[RECORDS SUPPLIED Boundary: Start]
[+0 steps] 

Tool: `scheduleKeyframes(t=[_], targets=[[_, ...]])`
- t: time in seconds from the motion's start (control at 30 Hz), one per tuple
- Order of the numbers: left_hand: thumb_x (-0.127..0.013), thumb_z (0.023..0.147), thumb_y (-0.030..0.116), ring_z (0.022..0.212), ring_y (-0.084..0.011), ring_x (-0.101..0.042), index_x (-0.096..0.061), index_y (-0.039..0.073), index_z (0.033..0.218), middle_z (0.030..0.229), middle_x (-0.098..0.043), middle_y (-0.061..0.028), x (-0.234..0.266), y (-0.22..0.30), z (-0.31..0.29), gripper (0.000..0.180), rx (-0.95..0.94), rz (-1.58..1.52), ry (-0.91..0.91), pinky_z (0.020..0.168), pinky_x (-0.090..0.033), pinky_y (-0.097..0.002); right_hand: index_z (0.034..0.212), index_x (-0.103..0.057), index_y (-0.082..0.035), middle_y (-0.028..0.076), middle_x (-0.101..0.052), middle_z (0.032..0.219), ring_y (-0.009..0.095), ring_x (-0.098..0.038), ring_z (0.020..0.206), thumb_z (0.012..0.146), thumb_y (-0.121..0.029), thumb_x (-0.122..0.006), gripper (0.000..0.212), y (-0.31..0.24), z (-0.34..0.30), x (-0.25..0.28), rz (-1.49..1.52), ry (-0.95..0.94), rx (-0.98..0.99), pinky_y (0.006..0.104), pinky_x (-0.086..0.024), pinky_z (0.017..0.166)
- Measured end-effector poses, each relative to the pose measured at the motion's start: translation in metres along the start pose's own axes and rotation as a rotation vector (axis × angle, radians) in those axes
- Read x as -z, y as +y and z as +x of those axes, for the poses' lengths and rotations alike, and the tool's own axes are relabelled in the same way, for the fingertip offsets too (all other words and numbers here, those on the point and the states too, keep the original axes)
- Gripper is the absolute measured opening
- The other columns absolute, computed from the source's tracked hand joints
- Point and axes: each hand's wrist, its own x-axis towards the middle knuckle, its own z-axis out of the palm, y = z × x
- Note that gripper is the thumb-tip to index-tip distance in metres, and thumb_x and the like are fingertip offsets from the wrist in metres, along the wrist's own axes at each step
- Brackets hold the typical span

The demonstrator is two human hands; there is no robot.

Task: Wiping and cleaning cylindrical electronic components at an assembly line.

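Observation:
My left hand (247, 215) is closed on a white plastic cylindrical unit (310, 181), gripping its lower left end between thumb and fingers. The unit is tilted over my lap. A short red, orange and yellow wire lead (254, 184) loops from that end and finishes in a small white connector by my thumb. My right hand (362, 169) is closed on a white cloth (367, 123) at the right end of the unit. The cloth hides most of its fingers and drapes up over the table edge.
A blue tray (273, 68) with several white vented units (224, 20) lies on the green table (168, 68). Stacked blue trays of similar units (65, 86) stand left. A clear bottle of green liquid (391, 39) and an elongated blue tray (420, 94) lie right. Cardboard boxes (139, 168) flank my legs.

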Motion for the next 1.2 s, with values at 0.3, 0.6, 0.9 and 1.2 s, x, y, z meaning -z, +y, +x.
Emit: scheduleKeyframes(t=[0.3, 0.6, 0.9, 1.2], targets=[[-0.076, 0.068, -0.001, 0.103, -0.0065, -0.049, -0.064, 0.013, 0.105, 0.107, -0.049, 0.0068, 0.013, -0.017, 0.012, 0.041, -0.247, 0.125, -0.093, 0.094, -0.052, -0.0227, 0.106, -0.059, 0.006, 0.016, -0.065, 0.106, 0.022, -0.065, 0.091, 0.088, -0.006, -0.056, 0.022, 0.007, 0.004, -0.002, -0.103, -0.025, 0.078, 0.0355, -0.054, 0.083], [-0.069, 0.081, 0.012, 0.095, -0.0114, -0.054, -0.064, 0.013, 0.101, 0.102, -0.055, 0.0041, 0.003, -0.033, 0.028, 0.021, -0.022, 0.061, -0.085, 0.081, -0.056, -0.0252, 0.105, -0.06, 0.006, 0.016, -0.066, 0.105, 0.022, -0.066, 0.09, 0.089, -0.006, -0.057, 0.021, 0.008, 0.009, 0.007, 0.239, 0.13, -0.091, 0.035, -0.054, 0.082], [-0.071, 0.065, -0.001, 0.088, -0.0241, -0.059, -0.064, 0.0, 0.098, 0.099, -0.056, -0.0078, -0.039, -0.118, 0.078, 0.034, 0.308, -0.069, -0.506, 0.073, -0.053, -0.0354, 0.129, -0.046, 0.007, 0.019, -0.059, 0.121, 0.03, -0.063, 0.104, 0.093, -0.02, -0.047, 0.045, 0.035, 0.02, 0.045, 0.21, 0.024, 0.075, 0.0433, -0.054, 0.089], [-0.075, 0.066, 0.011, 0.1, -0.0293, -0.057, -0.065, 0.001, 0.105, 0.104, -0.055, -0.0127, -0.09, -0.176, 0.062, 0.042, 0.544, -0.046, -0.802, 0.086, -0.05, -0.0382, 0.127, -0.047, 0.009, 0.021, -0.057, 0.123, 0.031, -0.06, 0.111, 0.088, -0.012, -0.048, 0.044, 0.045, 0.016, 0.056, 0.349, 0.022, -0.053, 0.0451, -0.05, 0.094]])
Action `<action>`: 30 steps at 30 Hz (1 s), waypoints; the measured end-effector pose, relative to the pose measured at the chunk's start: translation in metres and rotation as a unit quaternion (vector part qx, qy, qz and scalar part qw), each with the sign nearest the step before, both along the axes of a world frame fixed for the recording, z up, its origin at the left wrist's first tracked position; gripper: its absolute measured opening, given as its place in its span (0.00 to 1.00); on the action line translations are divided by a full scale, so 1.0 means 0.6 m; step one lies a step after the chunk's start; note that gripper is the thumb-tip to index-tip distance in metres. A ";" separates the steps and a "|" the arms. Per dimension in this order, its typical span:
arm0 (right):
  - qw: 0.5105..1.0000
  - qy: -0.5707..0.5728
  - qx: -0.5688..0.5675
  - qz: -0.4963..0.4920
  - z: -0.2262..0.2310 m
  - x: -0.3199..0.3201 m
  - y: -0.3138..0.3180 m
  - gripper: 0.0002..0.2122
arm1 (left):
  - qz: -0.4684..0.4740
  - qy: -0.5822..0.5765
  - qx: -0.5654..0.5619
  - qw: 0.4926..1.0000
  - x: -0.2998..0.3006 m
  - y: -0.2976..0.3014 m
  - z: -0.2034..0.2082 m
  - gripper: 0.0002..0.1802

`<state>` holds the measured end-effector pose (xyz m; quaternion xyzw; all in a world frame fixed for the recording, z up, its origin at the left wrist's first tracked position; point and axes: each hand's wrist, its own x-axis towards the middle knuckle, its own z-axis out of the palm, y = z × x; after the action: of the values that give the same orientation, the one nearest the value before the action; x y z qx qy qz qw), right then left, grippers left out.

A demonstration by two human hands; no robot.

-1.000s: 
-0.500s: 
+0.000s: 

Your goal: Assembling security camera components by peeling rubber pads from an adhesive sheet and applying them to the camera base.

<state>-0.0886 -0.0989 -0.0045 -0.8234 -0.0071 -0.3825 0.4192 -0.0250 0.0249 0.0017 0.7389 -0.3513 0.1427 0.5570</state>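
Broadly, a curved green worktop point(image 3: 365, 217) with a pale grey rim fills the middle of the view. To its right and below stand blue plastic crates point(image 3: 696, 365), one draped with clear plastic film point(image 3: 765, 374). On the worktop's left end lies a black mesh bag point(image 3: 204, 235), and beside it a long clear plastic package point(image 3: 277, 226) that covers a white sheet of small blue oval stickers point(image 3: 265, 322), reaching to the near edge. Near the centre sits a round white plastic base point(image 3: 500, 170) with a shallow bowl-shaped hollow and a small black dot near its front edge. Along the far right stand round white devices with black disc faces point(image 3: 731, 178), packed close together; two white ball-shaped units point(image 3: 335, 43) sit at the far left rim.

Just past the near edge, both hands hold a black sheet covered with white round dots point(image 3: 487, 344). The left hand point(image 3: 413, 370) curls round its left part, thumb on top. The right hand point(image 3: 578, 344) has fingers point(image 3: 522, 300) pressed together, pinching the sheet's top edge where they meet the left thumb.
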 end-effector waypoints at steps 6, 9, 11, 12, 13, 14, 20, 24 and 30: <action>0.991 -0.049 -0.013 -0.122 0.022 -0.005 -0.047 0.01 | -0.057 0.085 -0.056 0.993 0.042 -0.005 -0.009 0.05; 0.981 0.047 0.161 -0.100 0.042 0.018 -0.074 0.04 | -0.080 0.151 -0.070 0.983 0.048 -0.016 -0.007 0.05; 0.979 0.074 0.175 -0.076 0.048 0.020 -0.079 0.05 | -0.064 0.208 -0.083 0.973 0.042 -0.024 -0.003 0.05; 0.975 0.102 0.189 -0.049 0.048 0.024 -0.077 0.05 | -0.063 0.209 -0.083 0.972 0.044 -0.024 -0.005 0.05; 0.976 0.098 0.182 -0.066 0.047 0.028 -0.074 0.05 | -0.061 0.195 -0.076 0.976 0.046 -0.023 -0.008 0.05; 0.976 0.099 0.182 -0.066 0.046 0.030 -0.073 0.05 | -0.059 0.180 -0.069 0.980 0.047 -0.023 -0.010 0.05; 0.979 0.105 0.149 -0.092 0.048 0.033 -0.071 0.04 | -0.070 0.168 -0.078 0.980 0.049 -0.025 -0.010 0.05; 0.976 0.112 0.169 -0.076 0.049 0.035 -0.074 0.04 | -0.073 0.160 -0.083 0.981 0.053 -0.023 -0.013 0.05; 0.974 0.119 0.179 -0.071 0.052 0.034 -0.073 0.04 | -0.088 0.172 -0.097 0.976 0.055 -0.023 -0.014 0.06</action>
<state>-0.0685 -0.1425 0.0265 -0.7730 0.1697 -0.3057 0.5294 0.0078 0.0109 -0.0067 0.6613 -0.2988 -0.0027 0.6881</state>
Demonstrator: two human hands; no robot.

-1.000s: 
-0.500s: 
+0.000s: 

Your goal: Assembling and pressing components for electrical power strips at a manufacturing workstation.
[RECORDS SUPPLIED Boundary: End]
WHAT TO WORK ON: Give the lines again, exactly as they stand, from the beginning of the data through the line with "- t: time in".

PROBLEM SOLUTION:
[+0 steps] 

Tool: `scheduleKeyframes(t=[_], targets=[[_, ...]])`
- t: time in seconds from the motion's start (control at 30 Hz), one per tuple

This answer requires nothing else.